Thursday, 7 May 2009

Eurovision Google predictor tool - using Search data to predict the Eurovision Song Contest result!

UPDATE 2010 - Eurovision 2010 Google Predictor tool

UPDATE 17/05/09
: Norway wins a landslide Eurovision victory, Google gets it right!

John Battelle describes a search engine as a 'database of intentions' offering 'a place holder for the intentions of humankind - a massive database of desires, needs, wants, and likes.' Tuning into this data can therefore potentially identify front runners for popular competitions where public voting determines the outcome. However, Bill Tancer from Hitwise has had mixed success in predicting American Idol results and last year I failed in my attempt to use internet data (Search volumes, YouTube views etc) to predict the Eurovision Song Contest winner for 2008.

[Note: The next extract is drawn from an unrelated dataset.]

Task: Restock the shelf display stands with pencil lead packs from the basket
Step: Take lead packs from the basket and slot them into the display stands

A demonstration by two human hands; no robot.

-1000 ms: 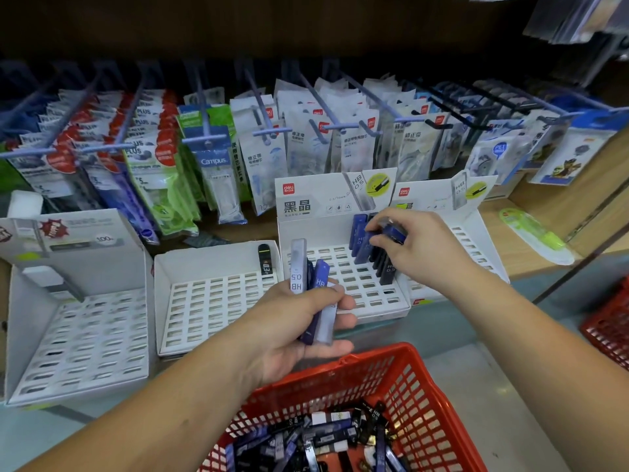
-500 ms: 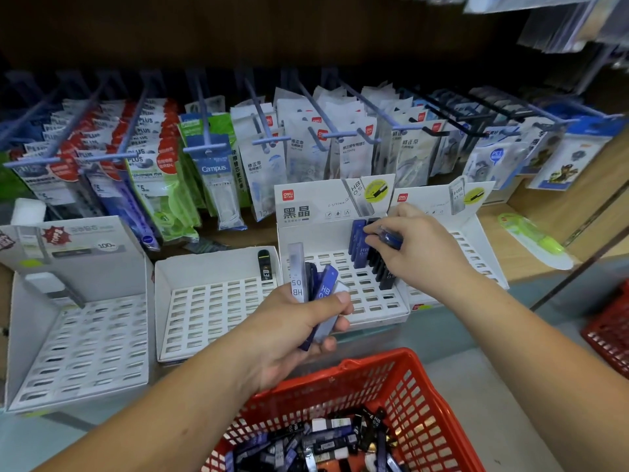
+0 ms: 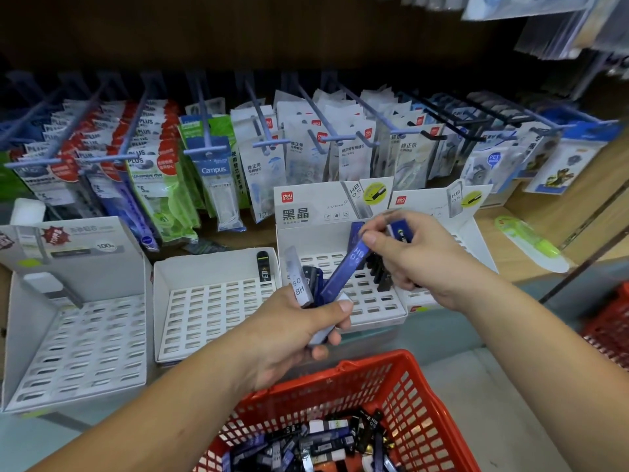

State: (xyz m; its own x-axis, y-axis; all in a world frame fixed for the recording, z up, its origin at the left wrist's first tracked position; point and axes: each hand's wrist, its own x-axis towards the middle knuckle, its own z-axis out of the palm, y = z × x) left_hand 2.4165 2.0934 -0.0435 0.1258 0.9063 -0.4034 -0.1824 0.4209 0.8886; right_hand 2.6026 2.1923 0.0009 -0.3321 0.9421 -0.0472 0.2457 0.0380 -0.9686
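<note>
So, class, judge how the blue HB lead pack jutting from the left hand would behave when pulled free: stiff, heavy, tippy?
Probably stiff: the blue HB lead pack juts straight from the left hand without sagging. Likely light: fingertips of the right hand alone meet its top. Slim and tall, it may tip unless slotted into the display stand.

The left hand (image 3: 292, 335) is covering the lower ends of the lead packs (image 3: 340, 277) it is gripping, so their number is not showing. The right hand (image 3: 418, 260) is hiding most of the blue pack (image 3: 401, 231) it is pinching, and part of the black packs (image 3: 381, 274) standing in the display stand (image 3: 306, 240). The bottom edge is cutting off the red basket (image 3: 401, 376), and the right edge is cutting off a second basket (image 3: 609, 328). The hanging packets (image 3: 544, 22) at top right are blurring beyond reading.
</note>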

Eurovision 2009 logoEurovision Song Contest 2009 logo

The Eurovision Song Contest is a massive European event with the majority of European countries entering an act and then phone voting to establish the Eurovision winner. The voting is often controversial (with tactical voting and politics coming into play) and even though a jury mechanic has been introduced for the Eurovision 2009 vote, it should still be possible to make some predictions using Search data.

For the Eurovision Song Contest 2009 Google have made analysing Eurovision Search data easy by introducing a Google Eurovision 2009 Predictor gadget.

Google Eurovision 2009 predictor gadgetThe Google Eurovision 2009 predictor gadget (click for larger image)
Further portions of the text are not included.